| 2003年02月09日(日) |
そして、いつかは誰もが。 |
お気に入りのお洋服屋さんがある。
通い始めた頃にいた店員さんが秀逸でしたが、 在庫を一通り覚えているのは当然で、 そのお客ごとの好みを覚えていて、その好みの系統の服を持ってきたり、 前に買った商品とも合う色を出してきたり、新しい提案をしたり。
彼らと話をすることがとても勉強でした。
世の常で、店員さんが移動だったり辞めちゃったりと変わっていったのですが、 店長さんだけは変わりませんでした。
出身は、江戸っこというか、関西というか、土佐っていうか。 なんていうんだろう・・・ちゃきちゃきなおばちゃまでした。 小粒でピリリって感じ。
秀逸な店員の中でも、買い付けにも行く彼女のセンスがすばらしく、 また、私は単純に、元気な彼女に会って話をするのが楽しくて、 よくお店に遊びに行っていました。
結婚祝をいただいたりしちゃったので、 お店の改装祝いを持っていったり、結構親しくさせてもらってかなー。

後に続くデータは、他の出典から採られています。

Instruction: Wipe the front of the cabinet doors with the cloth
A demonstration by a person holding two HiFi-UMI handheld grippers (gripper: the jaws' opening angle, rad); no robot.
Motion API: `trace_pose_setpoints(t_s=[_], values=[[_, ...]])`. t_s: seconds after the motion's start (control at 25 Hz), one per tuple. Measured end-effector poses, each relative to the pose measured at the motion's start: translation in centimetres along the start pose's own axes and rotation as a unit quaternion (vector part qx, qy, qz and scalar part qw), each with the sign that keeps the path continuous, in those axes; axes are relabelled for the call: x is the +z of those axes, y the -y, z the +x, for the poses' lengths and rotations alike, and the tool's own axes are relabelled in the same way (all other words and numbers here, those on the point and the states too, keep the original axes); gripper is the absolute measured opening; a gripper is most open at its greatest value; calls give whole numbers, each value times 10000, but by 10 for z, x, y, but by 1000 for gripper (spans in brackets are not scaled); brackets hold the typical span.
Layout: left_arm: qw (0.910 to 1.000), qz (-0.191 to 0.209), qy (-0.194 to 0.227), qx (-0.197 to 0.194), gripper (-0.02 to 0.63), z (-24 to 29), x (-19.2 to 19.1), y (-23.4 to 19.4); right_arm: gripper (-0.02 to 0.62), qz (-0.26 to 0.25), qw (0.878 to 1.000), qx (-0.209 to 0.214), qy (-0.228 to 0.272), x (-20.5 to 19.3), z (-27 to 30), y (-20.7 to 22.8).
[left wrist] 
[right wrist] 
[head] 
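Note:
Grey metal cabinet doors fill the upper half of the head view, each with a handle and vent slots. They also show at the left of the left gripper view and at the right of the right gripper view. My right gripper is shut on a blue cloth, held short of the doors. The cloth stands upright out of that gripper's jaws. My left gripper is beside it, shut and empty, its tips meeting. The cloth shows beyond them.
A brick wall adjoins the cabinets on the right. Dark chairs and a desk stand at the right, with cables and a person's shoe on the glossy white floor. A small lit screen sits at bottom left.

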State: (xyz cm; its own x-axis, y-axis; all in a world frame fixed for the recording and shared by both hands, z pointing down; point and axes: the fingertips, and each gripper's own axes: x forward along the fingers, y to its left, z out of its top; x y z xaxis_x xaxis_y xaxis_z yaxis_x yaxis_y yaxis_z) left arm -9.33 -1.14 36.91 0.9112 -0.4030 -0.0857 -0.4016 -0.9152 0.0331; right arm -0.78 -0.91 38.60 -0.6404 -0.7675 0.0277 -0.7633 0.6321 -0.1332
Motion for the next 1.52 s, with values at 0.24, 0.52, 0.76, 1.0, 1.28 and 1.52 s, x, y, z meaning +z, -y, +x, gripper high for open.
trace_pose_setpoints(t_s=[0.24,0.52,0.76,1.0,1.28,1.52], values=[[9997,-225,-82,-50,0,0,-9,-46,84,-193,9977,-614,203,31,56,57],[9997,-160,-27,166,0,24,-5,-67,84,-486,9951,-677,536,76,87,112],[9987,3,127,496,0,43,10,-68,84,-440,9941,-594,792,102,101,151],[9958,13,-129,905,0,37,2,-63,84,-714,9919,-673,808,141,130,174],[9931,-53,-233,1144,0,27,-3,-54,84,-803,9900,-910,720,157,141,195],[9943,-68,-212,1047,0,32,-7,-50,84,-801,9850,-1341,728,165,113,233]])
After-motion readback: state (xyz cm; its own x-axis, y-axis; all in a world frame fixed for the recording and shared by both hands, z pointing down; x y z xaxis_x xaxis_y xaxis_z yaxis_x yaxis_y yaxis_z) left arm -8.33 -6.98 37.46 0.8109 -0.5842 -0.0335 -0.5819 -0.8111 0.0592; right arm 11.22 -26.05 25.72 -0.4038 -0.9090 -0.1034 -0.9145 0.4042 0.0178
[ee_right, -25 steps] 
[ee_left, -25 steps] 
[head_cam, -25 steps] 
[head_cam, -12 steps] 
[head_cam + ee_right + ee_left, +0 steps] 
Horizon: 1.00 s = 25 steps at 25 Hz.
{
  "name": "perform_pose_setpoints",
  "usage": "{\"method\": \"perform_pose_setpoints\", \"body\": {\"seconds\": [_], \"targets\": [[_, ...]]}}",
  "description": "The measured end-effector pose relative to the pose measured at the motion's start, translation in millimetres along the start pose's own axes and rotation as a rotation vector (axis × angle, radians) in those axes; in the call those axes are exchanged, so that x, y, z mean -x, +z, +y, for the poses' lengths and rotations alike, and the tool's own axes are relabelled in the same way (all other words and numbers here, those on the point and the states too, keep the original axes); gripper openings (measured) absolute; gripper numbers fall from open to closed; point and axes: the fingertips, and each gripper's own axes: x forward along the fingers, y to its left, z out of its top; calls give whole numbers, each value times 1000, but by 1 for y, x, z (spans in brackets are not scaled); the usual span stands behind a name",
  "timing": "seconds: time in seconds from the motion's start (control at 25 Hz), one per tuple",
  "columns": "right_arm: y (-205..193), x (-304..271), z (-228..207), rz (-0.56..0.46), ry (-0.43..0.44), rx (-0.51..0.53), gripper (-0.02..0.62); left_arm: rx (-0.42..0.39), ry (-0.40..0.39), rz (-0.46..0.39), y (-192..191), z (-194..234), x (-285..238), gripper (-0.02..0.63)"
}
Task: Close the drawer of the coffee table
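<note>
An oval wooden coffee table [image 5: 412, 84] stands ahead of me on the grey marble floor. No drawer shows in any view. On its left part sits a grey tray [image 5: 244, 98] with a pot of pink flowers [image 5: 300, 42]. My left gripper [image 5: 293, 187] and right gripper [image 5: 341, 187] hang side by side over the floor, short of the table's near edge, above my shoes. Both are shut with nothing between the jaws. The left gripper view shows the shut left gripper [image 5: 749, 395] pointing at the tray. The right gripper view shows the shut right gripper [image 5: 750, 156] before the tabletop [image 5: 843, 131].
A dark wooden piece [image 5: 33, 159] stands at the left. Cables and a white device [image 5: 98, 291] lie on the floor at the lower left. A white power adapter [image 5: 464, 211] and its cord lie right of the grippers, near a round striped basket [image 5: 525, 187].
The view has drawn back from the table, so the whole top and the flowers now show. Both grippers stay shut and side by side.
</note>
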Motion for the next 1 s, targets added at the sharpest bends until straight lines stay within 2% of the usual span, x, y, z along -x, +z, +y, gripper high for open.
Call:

ここ一年ぐらいは、私の仕事が忙しくなり残業ばかりで、なかなか、 お店の空いている時間に行くことが出来なくなってきていたのですが、 平日の方が空いているので好きだったのですが、 彼女に会いたくて、日曜の昼間など、彼女のいそうな時間を狙って行ってました。
でも。
昨年の秋。
夏ごろから、何度行っても彼女とはすれ違いで会えないので、 「あぁ。今日も店長いないんですねぇ〜。残念だわ」 なんて話をぽろっとしたところ、「入院しているのよ」と。
「でも、12月末頃には復活する予定だから」
と言われてしまい、他のお客様もいたこともあり、 「じゃぁ、12月は通いつめないとね」なんて笑って帰ってきました。
でも。
12月になっても、1月が過ぎても、彼女とはすれ違い。
今日、久しぶりに、春先に着られるものをと思って買い物に行きました。
時間帯が良かったのか、他のお客様はいらっしゃいません。
一通り買い物をすませ、じゃぁ、お会計という時に何気なく聞いてみました。
「店長さん、入院されていたって聞いたけれども、経過はどうですか?」
「彼女、12月23日に亡くなったの・・・・」
「がん」で、入院されていたんだそうです。 でも、その治療は効果があり、摘出は無事終了し、経過を見ている時、 風邪を引き、肺炎からインフルエンザへ。
とても、元気な人で。 とても、素敵な人でした。
大好きなことを好きなだけやる。 やりぬく。やっていこうとしている。 それらを、やるためには努力を惜しまない。
楽しいことのために生きている。
会うと元気をもらえた人でした。
・・・本当に好きだった。
彼女みたいなおばちゃんになりたかったんだ。 ・・・スタイルも含めて(笑) 小柄だったけれど、スレンダーな人で格好よかったな。
あんなに元気だった人が・・・と思うと、本当にショックでした。
話を聞いているうちに泣けてきて、泣けてきて・・・
ご冥福をお祈りします。大好きなあなたへ。
*--*--*
世の中の人に、誰にでも平等に訪れるもの。 残されたものには、突然の出来事でも。